*WORK TO BE COMPLETED*. Wherever "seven" appears in a line of the listing, that line should be returned.

________________________________________

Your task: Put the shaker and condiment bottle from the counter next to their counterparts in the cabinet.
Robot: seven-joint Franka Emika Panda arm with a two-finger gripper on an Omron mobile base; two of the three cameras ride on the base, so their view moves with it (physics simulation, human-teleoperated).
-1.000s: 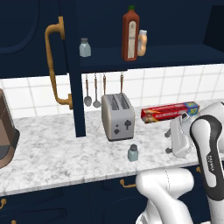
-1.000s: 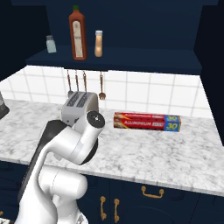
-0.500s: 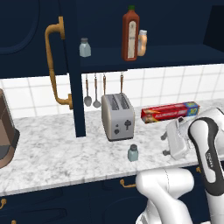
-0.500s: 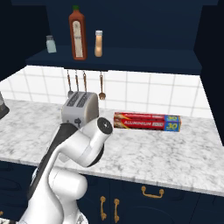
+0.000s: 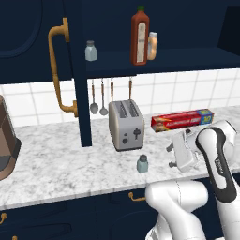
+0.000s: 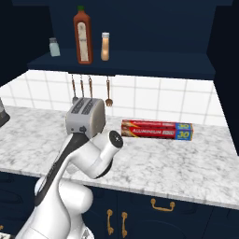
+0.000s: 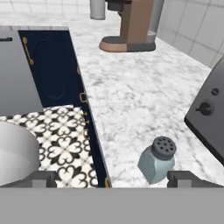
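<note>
The teal-tinted shaker (image 5: 142, 163) (image 7: 157, 159) stands upright on the marbled counter (image 5: 61, 164) in front of the toaster. My gripper (image 5: 171, 157) (image 7: 114, 179) is open, level with the shaker and just to its right in the left base view, not touching it. In the hand view the shaker sits close to the right fingertip (image 7: 188, 178). The tan-orange condiment bottle (image 5: 152, 45) (image 6: 105, 46) stands on the cabinet shelf (image 5: 164, 60) beside the tall red-brown bottle (image 5: 139, 33) (image 6: 82, 35). The paler shaker (image 5: 91, 50) (image 6: 54, 46) is further left on that shelf.
A grey toaster (image 5: 125, 124) (image 6: 85, 116) stands behind the shaker, and a red foil box (image 5: 182, 119) (image 6: 157, 130) lies to its right. A brown coffee machine (image 7: 131, 26) (image 5: 5, 150) is at the counter's left. The open cabinet door (image 5: 77, 70) carries a brass handle (image 5: 58, 70).
My hand has edged a little left along the counter front toward the shaker, and the elbow has shifted with it. The shaker and the shelf items stay put.
</note>
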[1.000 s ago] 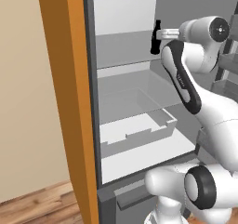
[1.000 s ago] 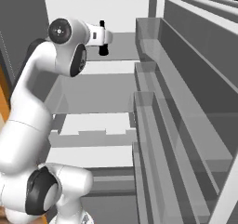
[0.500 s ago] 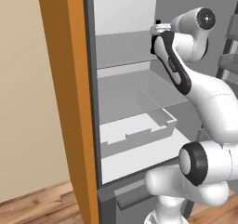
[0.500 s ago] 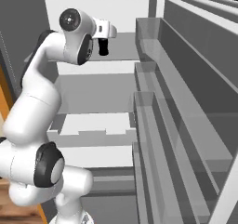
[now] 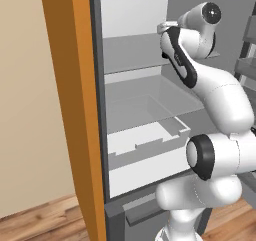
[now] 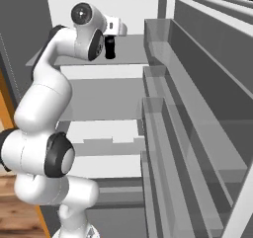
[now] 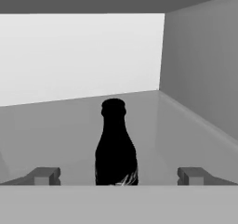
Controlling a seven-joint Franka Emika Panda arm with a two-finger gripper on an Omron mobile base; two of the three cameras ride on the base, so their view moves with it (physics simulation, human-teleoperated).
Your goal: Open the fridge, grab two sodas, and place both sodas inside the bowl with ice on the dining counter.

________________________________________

*TASK RESULT*.
Robot: seven-joint Franka Emika Panda arm with a two-finger gripper on an Omron mobile base; two of the three cameras ride on the base, so their view moves with it (physics simulation, human-teleoperated).
Controlling a seven-joint Franka Emika Panda arm with a two-finger gripper on an Omron mobile base; two of the three cameras ride on the base, so their view moves with it (physics simulation, human-teleoperated).

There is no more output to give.